→ **Exercise brief**
Repeat, please, only the lines from the top of the data down to the line with "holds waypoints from"; include both of those lines.

[Data excerpts]
────────────────

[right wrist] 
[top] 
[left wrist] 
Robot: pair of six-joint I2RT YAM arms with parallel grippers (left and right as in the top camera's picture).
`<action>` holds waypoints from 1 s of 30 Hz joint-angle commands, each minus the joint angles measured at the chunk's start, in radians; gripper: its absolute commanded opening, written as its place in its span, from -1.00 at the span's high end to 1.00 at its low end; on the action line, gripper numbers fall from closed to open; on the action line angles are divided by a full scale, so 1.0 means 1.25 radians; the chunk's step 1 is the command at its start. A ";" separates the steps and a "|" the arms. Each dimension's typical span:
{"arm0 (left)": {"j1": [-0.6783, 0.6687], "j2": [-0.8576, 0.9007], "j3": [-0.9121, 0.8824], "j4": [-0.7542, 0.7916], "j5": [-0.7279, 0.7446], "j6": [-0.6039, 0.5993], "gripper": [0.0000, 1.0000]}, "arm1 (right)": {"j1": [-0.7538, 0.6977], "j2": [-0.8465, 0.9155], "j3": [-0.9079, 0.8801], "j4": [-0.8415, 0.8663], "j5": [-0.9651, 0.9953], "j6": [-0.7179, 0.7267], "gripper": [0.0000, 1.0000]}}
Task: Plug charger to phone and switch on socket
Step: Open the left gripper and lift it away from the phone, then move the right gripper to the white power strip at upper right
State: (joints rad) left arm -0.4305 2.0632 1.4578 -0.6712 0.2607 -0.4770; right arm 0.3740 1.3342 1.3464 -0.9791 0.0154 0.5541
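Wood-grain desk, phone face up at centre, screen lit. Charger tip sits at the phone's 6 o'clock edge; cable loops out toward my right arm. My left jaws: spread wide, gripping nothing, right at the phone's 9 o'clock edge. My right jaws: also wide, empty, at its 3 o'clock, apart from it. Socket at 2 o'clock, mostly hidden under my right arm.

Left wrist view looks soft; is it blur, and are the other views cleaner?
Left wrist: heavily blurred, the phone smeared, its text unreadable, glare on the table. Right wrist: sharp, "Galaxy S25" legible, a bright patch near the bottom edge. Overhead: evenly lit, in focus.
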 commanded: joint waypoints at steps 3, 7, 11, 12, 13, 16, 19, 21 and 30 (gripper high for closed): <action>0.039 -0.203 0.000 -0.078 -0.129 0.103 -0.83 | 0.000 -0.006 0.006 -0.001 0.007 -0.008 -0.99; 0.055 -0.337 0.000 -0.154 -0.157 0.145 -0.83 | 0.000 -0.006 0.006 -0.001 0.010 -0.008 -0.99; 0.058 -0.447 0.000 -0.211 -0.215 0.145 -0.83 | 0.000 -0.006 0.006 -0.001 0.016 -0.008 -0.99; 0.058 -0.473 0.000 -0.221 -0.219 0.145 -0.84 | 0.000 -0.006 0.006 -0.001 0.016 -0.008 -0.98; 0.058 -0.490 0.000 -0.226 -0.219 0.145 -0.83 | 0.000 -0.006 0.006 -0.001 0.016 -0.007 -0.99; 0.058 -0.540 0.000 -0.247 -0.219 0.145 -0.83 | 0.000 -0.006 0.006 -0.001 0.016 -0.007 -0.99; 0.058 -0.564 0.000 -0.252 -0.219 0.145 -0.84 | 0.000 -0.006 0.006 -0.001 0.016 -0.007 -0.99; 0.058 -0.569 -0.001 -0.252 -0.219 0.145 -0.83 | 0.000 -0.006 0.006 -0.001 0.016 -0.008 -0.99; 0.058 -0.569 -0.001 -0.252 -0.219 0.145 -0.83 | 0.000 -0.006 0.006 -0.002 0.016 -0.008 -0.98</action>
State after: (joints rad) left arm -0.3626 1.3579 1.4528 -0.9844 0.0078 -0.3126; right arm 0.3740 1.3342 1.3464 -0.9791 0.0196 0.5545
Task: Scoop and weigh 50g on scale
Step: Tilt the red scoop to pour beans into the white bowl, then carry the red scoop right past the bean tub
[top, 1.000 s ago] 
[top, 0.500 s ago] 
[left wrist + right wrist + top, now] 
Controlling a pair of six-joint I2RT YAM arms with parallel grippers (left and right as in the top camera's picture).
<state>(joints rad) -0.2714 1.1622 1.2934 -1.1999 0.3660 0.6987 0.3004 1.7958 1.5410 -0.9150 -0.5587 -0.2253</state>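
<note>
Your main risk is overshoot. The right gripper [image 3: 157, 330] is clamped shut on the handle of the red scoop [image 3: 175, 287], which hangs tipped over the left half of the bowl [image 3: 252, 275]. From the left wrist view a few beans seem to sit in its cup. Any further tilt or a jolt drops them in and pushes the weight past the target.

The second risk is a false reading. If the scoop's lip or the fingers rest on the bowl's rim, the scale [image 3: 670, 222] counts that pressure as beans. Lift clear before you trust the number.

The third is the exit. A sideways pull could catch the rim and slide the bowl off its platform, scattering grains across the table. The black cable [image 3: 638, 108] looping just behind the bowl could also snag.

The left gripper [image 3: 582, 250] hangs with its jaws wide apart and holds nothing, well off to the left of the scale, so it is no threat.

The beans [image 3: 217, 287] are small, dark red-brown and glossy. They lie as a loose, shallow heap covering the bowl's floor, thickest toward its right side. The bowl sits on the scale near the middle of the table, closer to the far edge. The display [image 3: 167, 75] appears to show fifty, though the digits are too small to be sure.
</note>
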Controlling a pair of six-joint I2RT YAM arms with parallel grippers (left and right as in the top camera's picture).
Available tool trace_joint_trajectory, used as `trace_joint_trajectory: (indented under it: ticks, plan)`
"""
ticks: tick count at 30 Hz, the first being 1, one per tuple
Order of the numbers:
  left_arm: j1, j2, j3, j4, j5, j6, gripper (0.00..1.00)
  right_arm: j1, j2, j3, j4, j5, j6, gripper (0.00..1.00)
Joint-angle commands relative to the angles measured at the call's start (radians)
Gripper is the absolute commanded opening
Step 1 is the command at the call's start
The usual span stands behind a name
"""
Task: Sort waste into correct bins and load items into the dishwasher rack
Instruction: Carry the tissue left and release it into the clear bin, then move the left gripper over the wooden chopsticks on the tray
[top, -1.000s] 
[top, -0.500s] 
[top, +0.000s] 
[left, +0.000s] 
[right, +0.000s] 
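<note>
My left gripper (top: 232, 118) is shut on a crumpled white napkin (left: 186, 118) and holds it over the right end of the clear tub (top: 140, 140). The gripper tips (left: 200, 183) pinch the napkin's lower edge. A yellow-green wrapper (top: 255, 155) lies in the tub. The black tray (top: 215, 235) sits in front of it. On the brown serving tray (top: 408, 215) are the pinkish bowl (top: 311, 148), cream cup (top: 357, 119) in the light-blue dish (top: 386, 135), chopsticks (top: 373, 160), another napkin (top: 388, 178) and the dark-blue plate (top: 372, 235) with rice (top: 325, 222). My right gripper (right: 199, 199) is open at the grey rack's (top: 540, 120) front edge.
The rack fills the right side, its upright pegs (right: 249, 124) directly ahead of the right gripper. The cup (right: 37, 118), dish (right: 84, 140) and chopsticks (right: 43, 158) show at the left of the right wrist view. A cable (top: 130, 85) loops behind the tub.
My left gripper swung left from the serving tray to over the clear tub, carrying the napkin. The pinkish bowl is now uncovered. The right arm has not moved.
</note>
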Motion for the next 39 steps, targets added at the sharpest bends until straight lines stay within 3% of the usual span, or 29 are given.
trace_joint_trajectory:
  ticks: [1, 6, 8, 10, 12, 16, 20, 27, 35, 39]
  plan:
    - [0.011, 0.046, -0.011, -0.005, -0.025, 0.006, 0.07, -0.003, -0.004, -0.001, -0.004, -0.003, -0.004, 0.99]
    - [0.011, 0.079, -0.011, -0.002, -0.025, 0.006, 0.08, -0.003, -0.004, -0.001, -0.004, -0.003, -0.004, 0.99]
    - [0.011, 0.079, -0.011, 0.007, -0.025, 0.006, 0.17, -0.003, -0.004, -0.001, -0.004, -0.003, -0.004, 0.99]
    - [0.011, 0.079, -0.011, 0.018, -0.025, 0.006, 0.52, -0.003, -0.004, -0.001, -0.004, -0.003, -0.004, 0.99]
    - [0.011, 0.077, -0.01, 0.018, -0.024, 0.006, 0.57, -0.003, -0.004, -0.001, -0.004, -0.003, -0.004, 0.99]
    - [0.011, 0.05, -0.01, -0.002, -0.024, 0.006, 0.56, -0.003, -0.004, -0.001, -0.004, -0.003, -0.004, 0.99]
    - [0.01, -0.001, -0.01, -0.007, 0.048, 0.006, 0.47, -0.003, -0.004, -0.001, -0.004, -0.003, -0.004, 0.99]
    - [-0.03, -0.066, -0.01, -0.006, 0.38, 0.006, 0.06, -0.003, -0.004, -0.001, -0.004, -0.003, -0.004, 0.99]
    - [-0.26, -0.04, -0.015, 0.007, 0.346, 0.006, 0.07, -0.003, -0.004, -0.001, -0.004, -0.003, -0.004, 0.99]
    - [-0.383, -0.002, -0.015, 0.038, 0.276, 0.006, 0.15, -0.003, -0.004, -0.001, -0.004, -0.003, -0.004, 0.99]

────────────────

→ **Answer below**
[right wrist] 
[top] 
[left wrist] 
Robot: pair of six-joint I2RT YAM arms with parallel grippers (left and right as in the top camera's picture).
`<action>` holds waypoints from 1 s of 30 Hz joint-angle commands, each minus the joint angles measured at the chunk's start, in radians; gripper: its absolute commanded opening, written as its place in its span, from -1.00 at the span's high end to 1.00 at its low end; on the action line, gripper numbers fall from closed to open; on the action line angles are divided by a full scale, so 1.0 means 1.25 radians; the chunk's step 1 is the command at its start. A ";" separates the steps and a "|" the arms. Each dimension's typical span:

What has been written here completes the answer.